The Domestic Violence Disclosure Scheme (DVDS), often referred to as 'Clare's Law', was implemented across all police forces in England and Wales in March 2014. Under the scheme members of the public can ask the police for information on their partner's criminal history and therefore know if their partner poses a risk to them.

Under new guidance, on which the Home Office is now consulting, the police will be required to disclose information on perpetrators more quickly.
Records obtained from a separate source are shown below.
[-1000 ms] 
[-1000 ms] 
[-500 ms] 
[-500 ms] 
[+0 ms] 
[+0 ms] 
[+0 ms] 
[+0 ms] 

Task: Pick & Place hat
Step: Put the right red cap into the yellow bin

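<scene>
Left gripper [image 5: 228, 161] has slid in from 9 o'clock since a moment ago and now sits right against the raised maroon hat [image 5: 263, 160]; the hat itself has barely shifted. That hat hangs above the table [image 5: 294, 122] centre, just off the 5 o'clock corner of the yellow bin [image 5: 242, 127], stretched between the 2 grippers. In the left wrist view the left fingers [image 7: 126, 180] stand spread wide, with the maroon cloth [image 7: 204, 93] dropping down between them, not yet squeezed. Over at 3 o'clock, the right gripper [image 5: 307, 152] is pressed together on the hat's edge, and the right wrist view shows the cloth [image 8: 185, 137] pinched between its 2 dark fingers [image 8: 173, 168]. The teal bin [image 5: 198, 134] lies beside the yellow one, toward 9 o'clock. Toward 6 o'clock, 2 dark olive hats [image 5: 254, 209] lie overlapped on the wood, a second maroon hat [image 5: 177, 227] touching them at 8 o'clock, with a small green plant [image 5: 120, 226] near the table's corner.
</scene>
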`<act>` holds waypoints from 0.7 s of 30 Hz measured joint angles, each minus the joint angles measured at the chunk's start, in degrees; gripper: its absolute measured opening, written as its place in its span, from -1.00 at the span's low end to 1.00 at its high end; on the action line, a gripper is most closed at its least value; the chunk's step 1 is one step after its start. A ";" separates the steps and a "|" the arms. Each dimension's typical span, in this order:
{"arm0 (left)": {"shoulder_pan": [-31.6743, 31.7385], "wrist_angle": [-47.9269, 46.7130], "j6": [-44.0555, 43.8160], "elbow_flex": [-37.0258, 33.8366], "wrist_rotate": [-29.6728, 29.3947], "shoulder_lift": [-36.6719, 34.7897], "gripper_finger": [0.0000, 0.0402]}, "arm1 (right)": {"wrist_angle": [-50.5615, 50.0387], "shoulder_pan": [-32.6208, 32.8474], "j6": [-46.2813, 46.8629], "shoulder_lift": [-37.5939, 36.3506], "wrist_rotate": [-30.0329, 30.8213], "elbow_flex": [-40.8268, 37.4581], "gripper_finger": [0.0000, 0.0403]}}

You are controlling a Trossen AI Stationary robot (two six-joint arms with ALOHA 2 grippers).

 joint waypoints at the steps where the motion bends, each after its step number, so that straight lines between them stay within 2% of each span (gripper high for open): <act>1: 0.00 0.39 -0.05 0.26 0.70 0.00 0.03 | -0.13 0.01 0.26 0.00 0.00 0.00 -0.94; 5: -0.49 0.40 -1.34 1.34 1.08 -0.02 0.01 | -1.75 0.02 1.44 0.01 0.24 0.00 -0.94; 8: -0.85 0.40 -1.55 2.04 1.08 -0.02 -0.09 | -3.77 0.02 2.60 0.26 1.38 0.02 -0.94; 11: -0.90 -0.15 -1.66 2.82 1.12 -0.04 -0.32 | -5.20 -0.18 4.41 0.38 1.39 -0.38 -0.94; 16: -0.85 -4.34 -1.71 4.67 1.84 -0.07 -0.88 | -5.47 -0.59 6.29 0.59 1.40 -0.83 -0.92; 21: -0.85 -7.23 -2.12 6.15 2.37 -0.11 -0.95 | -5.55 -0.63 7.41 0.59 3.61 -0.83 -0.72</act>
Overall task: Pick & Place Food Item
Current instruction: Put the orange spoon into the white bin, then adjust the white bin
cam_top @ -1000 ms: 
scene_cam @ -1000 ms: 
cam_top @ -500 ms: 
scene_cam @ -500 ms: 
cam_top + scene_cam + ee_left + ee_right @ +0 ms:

Police will have 28 days to disclose the information; hitherto the guideline has been 35 days.

The updated guidance also sets out best practice for managing applications that are received online, including the provision of links to specialist domestic abuse services, and the introduction of measures such as quick escapes on online portals to help protect applicants.

The DVDS is comprised of two elements: the "Right to Ask" and the "Right to Know." Under the 'Right to Ask' aspect of the scheme an individual or relevant third party, for example a family member, can ask the police to check whether a current or ex-partner has a violent or abusive past.

The "Right to Know" element enables the police to make a disclosure on their own initiative if they receive information about the violent or abusive behaviour of a person that may impact on the safety of that person's current or ex-partner.

The Home Office will consult on key changes being introduced into the guidance to ensure that the scheme is being implemented as efficiently and effectively as possible across all forces in order to provide better support and faster protection for victims, ahead of placing the guidance in statute as set out in the Domestic Abuse Act 2021. This will help ensure a uniform and consistent implementation of the scheme by the police.